日清ペットフード/2001年9月20日 朝日新聞朝刊18-19面


 広告のアイデアに困ったとき、いざとなったら動物か子どもを使えばいい。そんな手垢の付いた決まり文句があるからか、動物と広告の関係を「かわいいから広告にいいんだろう」以上に深く考えた人はいない。
 今回取り上げるのは、日清のペットフード、「ラン&キャラット ヘルスケア」の広告である。30段(見開き2ページ)という贅沢なスペースに犬猫が点在している。キャッチコピーは「或る日、わたしの人生にやって来た。」。「或る」にまずひっかかる。若い人に読めない字だからだ。ターゲット年齢が高いのである。「やって来た」のはもちろんペットであろう。それぞれの写真の動物の下にあるコピーを読めば意図が分かるだろうか。たとえばいちばん短いものは、「Mikke 4カ月 カゼをひいて寝ていたら、薬の袋を持ってきてくれた。 東京都 矢崎恵美子 43才」とある。実はこれは、一般公募したエピソード募集の入選発表でもあったのだ。なあんだ、と思うかもしれない。しかしそう単純な広告ではない。
 おじいちゃんの入れ歯を噛んでいるうちに口の中でそれがピッタリはまってしまった犬。夫婦喧嘩を仲裁する猫。車の運転を手助けする犬。それぞれのエピソードは思いのほか出来がよく楽しめるのだが、そのほとんどが40代の女性の手によるもので、何かとてもニッチなターゲットの臨床報告のようにも思えてくる。ペットを飼い、文章が巧い40代の主婦。彼女らの生態がマーケットの中心に据えられた希少な例ともいえそうだ。そんな連想が働くような、この客観的な印象は、僕のようなひねくれた受け手にだけ生まれるわけではなく、意図的に広告制作サイドから付与されたものだ。まず「Mikke 4カ月」という書き出しのフォーマット自体が何か冷たい、突き放した感じを読者に与えている。そしてこの動物たちの写真。おそらく飼い主なら自分の文章が掲載されたこと以上に自分のペットがこのように凛々しく紹介されることに感動するに違いない。まるでペットモデルのように、それぞれの動物たちはそれぞれのポーズで美しく佇んでいる。しかし同様に、この写真を見た印象も、家族の一員というよりは、決して完全にコミュニケートできない、動物と人間とのあいだにある孤独がより際立っている。それは笑わず(当たり前だが)まっすぐカメラを見る動物の表情がそうさせるのだが、これも制作者の自覚的な操作だといわざるを得ない。

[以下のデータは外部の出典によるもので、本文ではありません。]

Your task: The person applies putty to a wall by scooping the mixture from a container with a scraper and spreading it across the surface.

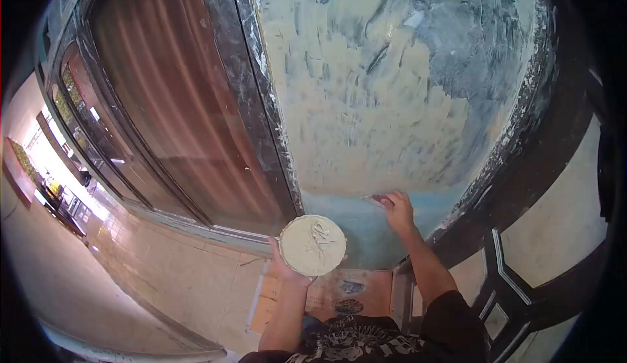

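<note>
Black short-sleeved shirt (457,327), pale lettering (385,345) across the front, bare forearms (430,265), ungloved hands (398,213)

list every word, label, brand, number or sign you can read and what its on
No text can be read with confidence.
Black shirt: pale stylised lettering across the front, too distorted to read.
Cardboard on the floor: dark marks and possibly faint print, too blurred to read.
Round tub of pale paste: no label visible; the marks on the paste are not readable text.
</note>
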`<state>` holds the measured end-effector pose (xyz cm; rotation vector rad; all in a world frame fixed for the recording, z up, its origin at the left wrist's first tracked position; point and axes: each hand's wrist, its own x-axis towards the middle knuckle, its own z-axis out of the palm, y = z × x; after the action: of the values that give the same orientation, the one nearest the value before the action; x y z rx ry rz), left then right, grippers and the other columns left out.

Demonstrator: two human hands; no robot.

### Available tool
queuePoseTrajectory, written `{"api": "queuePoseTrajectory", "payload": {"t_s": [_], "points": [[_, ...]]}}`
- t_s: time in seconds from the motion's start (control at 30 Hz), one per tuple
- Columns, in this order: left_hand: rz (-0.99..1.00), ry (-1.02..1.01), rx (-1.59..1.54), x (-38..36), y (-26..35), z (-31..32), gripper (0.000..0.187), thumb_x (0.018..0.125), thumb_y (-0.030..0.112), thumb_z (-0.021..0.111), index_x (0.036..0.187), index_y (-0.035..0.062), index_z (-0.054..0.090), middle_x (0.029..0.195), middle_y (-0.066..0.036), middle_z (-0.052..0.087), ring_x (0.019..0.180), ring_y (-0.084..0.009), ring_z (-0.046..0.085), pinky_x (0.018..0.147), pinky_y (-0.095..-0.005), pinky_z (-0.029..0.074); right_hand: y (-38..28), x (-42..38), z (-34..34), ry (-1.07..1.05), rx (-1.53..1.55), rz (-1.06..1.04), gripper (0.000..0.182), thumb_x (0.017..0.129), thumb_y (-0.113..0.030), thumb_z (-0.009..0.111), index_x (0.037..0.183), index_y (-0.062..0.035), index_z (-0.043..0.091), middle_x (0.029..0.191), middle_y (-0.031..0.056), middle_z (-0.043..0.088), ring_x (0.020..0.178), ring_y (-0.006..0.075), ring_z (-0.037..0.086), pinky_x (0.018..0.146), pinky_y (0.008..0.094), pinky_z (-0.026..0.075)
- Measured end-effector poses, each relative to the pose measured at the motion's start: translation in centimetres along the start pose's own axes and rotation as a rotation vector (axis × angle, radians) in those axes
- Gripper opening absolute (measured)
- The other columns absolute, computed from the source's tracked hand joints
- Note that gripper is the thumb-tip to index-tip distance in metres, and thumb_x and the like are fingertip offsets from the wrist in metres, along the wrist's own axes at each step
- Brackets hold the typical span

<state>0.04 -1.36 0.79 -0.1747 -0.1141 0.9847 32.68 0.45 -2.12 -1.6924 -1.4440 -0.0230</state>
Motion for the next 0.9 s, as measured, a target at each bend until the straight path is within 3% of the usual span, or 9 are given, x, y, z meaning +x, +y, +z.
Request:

 この広告が、たとえば通信会社が「こころあたたまるエッセー」を公募して載せたり、自分の会社の全社員の写真やコメントを載せたりする企業広告に対して一線を画しているのは、ディスコミュニケーションをメッセージとして発信しているからに違いない。犬や猫が愛らしいのは、本質的に通じ合えないその他者性に、コミュニケーションへの欲望がかき立てられるからではないか。そして、本来広告表現のあり方も、親しみではなくその寂寥に向き合うべきではないかと考えさせられるのだ。